Description of the task: Determine how many lines below contain the word "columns", then state only that figure.
[[ Source data, beginning ]]
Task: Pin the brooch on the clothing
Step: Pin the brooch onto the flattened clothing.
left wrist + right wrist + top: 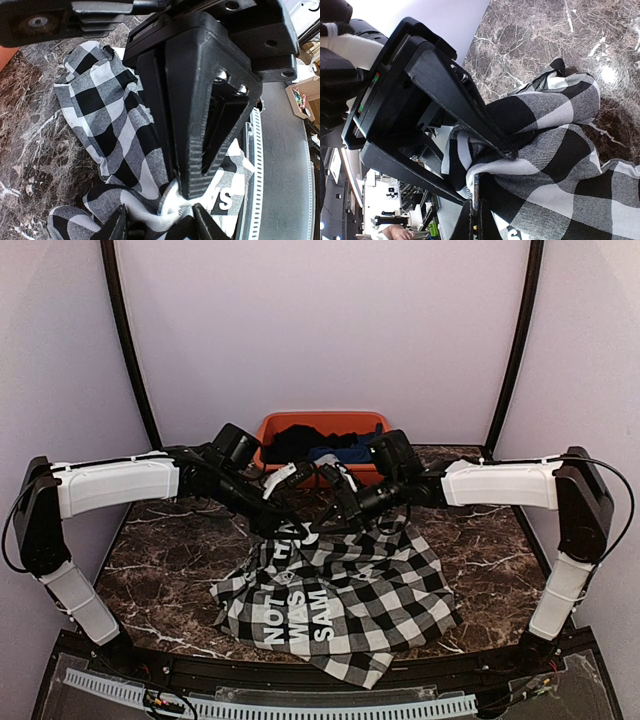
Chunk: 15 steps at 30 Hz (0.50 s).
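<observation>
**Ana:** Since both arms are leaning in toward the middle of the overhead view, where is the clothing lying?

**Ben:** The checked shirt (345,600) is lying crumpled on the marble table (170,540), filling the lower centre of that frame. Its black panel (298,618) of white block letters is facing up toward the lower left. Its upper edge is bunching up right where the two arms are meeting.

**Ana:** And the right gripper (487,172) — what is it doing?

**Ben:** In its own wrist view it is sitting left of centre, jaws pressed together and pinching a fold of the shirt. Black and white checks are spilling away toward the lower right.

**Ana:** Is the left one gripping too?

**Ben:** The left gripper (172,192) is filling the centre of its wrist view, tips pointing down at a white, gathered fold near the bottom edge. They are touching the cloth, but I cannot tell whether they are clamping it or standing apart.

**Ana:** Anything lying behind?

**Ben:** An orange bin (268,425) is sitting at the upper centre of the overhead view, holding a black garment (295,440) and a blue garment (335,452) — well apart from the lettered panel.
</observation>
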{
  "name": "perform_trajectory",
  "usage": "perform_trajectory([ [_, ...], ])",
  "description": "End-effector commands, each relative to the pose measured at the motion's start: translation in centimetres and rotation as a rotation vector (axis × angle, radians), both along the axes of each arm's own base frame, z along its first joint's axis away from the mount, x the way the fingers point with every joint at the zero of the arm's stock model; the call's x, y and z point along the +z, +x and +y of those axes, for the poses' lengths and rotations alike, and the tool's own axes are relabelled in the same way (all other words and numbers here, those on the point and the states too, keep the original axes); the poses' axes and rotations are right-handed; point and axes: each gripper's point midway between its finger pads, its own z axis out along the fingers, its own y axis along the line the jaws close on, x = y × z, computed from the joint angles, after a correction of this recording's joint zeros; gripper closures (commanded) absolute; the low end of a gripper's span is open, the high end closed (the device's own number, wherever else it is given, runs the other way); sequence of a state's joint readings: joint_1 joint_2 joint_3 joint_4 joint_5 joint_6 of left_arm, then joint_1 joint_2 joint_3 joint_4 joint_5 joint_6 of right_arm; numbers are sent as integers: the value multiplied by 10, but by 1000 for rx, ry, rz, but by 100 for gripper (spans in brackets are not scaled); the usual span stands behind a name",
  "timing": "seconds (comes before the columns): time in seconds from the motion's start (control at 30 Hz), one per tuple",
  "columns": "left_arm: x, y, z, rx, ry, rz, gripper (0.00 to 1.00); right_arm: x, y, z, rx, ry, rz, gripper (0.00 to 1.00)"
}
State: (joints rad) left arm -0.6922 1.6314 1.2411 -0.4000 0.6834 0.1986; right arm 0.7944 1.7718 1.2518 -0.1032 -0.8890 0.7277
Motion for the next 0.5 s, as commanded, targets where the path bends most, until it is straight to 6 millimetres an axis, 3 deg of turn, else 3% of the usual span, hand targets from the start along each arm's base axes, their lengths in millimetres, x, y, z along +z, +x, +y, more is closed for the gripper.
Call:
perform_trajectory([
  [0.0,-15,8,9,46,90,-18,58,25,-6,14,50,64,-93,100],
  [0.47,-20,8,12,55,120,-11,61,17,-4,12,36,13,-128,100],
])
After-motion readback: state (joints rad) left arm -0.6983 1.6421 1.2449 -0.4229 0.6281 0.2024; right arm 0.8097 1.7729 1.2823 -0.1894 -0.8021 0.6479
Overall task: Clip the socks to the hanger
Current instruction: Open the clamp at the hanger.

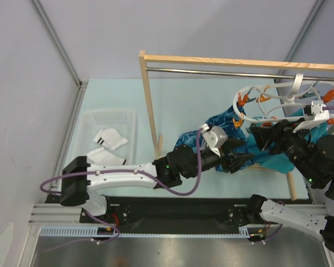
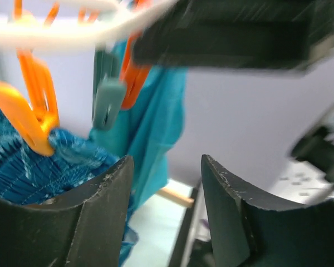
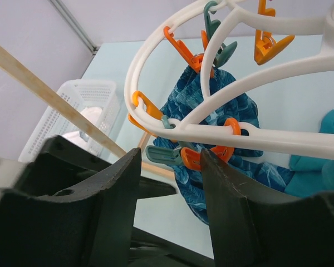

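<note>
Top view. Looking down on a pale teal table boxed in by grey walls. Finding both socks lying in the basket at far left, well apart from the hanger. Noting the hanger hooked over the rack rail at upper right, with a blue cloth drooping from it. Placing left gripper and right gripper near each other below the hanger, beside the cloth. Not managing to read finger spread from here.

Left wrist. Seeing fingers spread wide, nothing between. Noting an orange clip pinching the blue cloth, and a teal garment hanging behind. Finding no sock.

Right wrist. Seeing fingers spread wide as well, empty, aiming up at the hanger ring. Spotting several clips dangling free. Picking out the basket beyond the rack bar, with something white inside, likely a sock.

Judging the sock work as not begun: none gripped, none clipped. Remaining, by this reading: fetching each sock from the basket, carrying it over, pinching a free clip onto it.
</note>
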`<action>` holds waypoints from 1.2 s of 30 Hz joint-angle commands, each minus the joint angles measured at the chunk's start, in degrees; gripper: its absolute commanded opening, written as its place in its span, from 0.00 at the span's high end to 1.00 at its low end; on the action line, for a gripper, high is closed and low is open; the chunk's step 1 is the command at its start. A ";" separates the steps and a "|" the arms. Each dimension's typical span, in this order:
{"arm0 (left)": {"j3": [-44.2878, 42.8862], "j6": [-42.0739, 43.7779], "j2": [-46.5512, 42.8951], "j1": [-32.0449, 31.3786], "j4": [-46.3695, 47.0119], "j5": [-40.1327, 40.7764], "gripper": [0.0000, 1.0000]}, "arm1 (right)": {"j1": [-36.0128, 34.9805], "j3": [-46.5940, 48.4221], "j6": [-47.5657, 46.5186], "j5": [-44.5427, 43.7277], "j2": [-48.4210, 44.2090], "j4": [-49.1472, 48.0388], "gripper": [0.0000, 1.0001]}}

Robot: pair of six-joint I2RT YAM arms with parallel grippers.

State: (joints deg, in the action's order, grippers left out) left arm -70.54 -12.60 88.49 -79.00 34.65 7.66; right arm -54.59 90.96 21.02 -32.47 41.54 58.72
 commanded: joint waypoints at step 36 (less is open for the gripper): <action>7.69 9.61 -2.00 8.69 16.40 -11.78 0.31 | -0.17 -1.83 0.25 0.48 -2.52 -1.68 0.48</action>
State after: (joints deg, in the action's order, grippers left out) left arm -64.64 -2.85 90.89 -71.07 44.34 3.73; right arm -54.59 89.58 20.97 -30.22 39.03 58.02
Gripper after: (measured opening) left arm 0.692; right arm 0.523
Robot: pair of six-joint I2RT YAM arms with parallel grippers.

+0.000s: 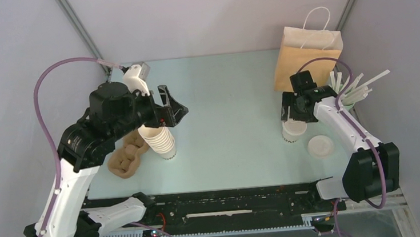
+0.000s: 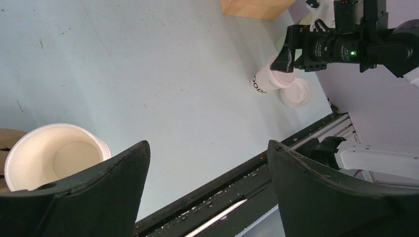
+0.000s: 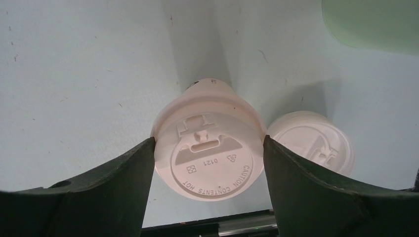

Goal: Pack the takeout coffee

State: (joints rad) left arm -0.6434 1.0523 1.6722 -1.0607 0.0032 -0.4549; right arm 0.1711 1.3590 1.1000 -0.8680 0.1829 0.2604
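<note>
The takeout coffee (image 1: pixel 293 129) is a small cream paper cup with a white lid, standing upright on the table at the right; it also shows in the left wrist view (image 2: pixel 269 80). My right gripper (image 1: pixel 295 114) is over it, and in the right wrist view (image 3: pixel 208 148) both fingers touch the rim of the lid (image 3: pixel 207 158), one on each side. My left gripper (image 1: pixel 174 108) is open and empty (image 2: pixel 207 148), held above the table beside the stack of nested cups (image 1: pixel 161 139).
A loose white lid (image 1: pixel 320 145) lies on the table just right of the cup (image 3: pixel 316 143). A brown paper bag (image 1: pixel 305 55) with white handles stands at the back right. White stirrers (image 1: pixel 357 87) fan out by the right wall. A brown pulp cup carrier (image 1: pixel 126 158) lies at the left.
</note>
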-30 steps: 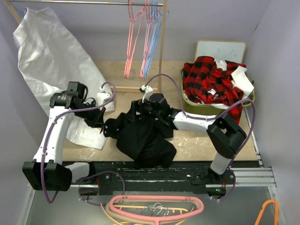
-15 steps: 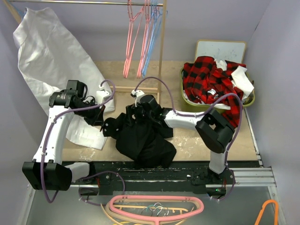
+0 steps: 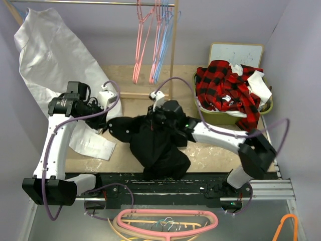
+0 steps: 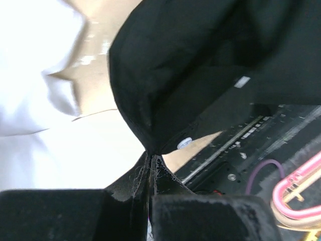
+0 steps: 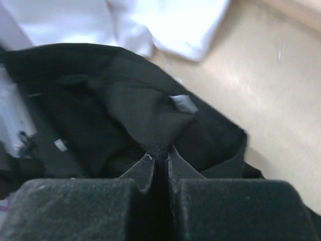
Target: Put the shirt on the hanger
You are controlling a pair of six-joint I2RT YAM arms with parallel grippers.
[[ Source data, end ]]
Answer: 2